Discovering omicron variant symptoms might be harder without a COVID-19 test

Emilia Lewis gets a COVID-19 test.
Emilia Lewis, 17, gets a COVID-19 test at the Cannon Health Building in Salt Lake City on Wednesday, Dec. 15, 2021. The omicron variant has made it difficult for people to see if they’re infected with the novel coronavirus, according to Dr. Brandy Darby, who works with the Virginia Department of Health.
Laura Seitz, Deseret News

The omicron variant has made it difficult for people to see if they’re infected with the novel coronavirus, according to Dr. Brandy Darby, who works with the Virginia Department of Health.

Darby said the most common omicron variant symptoms include runny nose, headache, fatigue, sneezing and sore throat, per 13 News Now. But discovering symptoms can be tricky since those symptoms are so similar to the common cold.

  • “We have seen some reports that loss of taste and smell may be happen a little less often with omicron. That said, we’ve got a lot of flu going around right now and a lot of cold virus and a lot of respiratory virus as well,” she said, according to 13 News Now.
  • “So the only way to know for certain if you’re feeling ill is to go and get tested,” she added.
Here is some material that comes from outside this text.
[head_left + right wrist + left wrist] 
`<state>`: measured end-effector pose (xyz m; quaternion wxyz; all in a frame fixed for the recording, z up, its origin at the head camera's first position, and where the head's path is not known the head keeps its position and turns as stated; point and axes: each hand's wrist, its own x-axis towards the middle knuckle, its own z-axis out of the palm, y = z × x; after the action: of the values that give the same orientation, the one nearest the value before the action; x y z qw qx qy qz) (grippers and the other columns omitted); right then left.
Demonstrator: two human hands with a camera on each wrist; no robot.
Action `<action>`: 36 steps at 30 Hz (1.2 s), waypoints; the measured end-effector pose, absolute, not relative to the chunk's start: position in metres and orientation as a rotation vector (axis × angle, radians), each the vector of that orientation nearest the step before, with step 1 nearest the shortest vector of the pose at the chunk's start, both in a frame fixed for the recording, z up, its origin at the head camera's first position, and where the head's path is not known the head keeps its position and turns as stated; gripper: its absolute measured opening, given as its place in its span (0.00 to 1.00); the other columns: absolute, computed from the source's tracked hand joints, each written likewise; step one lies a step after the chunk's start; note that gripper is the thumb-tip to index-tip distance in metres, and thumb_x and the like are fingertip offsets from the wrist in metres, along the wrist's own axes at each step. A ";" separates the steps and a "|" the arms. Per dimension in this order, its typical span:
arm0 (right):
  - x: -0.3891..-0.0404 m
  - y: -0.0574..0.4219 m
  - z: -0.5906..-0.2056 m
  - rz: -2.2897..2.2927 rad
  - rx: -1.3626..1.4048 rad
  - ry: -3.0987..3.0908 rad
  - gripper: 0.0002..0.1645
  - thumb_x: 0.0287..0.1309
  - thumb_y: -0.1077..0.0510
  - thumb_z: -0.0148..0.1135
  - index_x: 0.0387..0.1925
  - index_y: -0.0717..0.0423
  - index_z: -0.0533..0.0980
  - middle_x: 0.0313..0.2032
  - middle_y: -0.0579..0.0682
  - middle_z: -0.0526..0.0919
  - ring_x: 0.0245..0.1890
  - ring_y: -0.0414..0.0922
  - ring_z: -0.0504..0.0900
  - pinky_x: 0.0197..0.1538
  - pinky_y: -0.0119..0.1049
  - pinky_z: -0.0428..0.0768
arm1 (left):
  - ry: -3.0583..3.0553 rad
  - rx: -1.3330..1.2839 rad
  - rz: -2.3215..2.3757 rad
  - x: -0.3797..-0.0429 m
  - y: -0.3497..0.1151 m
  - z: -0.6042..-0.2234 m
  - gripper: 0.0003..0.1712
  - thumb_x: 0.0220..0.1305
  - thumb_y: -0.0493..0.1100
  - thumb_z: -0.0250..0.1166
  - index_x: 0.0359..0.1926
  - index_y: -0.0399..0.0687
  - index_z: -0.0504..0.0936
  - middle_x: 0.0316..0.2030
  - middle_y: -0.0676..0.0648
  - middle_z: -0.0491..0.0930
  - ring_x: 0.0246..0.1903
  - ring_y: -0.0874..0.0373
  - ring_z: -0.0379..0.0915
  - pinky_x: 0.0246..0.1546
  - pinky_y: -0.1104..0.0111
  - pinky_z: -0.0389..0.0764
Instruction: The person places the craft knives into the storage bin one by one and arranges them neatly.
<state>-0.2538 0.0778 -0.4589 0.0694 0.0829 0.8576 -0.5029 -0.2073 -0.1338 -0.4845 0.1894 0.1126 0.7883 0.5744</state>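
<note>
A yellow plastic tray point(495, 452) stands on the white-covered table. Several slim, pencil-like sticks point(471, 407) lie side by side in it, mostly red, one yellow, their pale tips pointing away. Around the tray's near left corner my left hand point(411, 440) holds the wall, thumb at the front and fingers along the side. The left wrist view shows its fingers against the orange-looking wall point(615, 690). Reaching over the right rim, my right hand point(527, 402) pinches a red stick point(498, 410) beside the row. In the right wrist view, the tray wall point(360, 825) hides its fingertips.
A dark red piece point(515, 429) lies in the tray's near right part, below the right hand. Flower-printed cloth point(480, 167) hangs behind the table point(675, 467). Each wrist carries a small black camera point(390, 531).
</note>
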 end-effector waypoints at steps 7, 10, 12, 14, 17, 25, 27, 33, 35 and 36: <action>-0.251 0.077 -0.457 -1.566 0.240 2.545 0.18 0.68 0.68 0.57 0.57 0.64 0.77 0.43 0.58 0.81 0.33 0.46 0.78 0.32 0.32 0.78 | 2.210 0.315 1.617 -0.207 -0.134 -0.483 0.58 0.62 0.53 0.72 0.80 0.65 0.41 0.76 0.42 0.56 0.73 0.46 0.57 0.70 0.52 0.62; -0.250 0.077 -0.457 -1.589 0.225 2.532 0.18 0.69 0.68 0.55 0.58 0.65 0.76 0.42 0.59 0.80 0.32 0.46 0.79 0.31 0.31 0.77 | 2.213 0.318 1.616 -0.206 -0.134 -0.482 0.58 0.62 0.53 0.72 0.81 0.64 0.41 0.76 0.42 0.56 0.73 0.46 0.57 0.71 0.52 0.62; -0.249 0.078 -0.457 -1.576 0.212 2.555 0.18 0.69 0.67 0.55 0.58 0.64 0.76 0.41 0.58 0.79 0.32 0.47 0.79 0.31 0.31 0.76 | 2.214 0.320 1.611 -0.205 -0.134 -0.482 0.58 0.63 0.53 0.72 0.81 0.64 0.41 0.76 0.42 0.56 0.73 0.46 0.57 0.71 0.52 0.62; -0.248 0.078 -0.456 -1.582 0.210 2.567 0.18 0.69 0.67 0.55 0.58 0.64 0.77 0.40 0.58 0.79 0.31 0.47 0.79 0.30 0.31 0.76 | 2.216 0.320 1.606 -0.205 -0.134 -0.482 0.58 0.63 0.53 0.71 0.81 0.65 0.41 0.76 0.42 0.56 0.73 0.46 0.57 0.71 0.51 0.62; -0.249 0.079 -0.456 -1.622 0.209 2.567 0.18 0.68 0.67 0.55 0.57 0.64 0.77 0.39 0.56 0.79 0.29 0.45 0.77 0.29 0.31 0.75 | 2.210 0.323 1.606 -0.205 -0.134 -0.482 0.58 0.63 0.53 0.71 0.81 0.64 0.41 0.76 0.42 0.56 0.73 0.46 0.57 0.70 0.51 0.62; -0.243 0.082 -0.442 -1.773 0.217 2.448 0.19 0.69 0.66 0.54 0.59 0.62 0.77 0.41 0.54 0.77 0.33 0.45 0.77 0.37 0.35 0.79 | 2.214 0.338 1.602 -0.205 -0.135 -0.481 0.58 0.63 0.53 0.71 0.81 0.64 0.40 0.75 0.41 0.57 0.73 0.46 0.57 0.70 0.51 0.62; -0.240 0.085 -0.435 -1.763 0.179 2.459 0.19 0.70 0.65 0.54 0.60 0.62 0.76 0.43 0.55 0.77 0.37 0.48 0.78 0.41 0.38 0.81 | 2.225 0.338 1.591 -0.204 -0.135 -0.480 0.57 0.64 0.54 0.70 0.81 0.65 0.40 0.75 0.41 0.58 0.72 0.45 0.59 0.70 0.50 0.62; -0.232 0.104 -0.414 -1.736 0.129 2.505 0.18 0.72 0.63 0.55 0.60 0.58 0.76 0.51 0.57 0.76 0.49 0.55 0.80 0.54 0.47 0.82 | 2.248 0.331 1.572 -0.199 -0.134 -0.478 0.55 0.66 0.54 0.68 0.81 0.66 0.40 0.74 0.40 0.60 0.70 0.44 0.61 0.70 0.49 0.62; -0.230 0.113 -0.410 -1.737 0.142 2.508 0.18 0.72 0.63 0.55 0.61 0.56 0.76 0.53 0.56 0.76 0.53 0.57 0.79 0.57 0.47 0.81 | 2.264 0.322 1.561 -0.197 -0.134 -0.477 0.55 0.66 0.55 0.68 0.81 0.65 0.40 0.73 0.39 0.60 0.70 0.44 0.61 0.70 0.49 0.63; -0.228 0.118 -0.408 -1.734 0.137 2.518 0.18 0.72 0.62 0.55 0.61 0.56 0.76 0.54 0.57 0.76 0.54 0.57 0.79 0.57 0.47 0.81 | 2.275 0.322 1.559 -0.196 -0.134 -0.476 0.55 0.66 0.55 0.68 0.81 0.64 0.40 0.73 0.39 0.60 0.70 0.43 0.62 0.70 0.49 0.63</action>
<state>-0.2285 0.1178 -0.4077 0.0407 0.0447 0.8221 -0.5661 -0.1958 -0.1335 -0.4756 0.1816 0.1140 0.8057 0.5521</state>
Earlier in December, Dr. Lisa Barrett, an infectious disease specialist at Dalhousie University in Halifax, Nova Scotia, Canada, told Yahoo! News that it’s hard to distinguish between the common cold and the omicron variant because the symptoms are so similar.

  • Barrett said it’s not a “useful tool to differentiate between the two.”
  • She said getting a COVID-19 test remains the best way to determine the difference between the two.

Dr. Anthony Fauci told CNN’s Kaitlan Collins in an interview Monday morning that there’s a shortage of COVID-19 tests right now, but more tests will be available in January.

  • “You know, testing has always been an issue. ... That has been problematic. It has been compounded by the situation of the high demands,” Fauci told CNN.
  • “Obviously, not making any excuses for it: We should have had more tests available. But hopefully now as we get into the first couple of weeks in January, that’ll get much better,” he said.